European commercial real estate (CRE) has been going through tough times. As a result, transaction volumes have plunged to half their average for the past six years, says PineBridge Investments. A rise in interest rates, higher bond yields, and attractive equity valuations have led investors to other avenues.
Marc Mogull, chairman of PineBridge Benson Elliott, cautions, “..the distress across parts of the European CRE market could be significant and (relatively) long-lived. While few participants will be completely spared, this inflexion point is expected to create a distinct opportunity for those with the capital to take advantage.”
According to the asset manager, the European CRE market is grappling with liquidity and valuation problems. Transaction volumes are low, and the lack of price discovery artificially inflates the investors’ exposure to real estate, as per Mogull.

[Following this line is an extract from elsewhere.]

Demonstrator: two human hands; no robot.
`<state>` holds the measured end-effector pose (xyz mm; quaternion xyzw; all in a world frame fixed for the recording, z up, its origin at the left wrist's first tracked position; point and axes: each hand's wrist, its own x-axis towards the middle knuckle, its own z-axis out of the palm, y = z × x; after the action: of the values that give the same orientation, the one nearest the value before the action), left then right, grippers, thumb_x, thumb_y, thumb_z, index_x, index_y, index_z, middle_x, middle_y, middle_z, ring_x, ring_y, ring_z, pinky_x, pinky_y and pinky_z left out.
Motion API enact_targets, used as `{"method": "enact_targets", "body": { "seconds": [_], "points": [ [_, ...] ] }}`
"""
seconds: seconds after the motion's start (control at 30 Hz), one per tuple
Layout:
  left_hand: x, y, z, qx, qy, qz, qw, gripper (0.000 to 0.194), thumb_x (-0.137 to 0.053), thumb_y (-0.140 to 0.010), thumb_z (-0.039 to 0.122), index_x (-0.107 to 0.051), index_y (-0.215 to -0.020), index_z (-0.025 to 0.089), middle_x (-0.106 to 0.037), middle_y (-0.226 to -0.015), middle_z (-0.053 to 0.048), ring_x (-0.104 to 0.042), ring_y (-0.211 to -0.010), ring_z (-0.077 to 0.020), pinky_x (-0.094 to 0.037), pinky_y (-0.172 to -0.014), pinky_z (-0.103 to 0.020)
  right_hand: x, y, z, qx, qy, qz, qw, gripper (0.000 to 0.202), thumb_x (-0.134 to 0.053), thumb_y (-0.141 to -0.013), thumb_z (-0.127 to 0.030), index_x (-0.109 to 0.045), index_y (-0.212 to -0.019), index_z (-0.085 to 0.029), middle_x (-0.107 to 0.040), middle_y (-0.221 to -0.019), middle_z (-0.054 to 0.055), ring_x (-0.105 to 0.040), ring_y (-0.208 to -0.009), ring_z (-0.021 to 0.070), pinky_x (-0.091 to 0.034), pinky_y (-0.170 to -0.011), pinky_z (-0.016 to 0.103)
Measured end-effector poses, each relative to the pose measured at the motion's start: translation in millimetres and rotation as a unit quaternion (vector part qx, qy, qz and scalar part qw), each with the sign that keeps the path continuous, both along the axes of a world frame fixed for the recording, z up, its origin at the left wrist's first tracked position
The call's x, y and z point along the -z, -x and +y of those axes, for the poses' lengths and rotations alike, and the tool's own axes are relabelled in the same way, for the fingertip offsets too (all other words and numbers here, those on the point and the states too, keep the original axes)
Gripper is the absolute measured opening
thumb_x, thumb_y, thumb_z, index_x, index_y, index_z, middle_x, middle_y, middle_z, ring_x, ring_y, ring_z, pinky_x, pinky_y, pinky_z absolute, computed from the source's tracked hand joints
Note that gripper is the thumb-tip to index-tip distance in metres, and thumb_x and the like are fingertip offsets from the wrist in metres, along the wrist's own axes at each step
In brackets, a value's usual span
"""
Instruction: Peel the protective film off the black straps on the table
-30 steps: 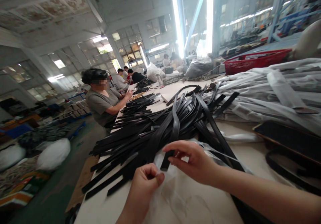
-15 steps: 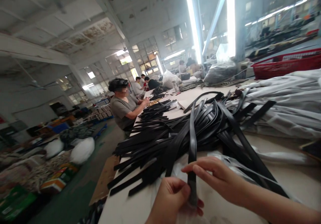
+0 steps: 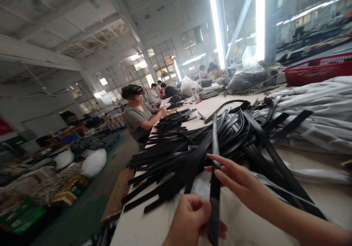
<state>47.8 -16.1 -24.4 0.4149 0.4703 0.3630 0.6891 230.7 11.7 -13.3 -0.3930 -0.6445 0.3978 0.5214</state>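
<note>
Your left hand (image 3: pixel 189 216) is pinching a black strap (image 3: pixel 215 196), your right hand (image 3: pixel 242 181) loosely holding it; overlapping straps (image 3: pixel 232 126) are risking a snag.

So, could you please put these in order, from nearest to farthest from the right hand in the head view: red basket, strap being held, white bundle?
From the right hand:
1. Strap: right at the hand, on its left.
2. White bundle: ahead, to the right.
3. Red basket: also right, beyond the bundle.
</note>
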Motion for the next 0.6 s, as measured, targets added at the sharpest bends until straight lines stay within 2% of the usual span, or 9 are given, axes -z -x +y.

Mogull opines that current property owners will have to be content with sizeable portions of the retail and office markets. “These two sectors are too big a component of the already invested universe for a healthy market to subsist until they’re repriced to levels that allow willing buyers and sellers to meet,” the asset manager says. The marginal rise in the share of global CRE transaction volumes of the offices and retail in the fourth quarter of 2022 adds to the optimism.
At the same time, PineBridge suggests that more buyers need to expand their budget, but that can happen only when there is more inflow in the market. Mogull says, “Perhaps the most important indicator I’m watching is debt yields….Until six-month gilts are no longer yielding north of 5.5%, investors can’t very well be expected to plow back into the property sector.”
The asset manager predicts that when current short-term bond holdings expire and bond yields decline, the risk-adjusted returns of real estate may begin to look appealing. Finally, PineBridge urges commercial real estate buyers to prepare for the right time and wait for the prices to rebound.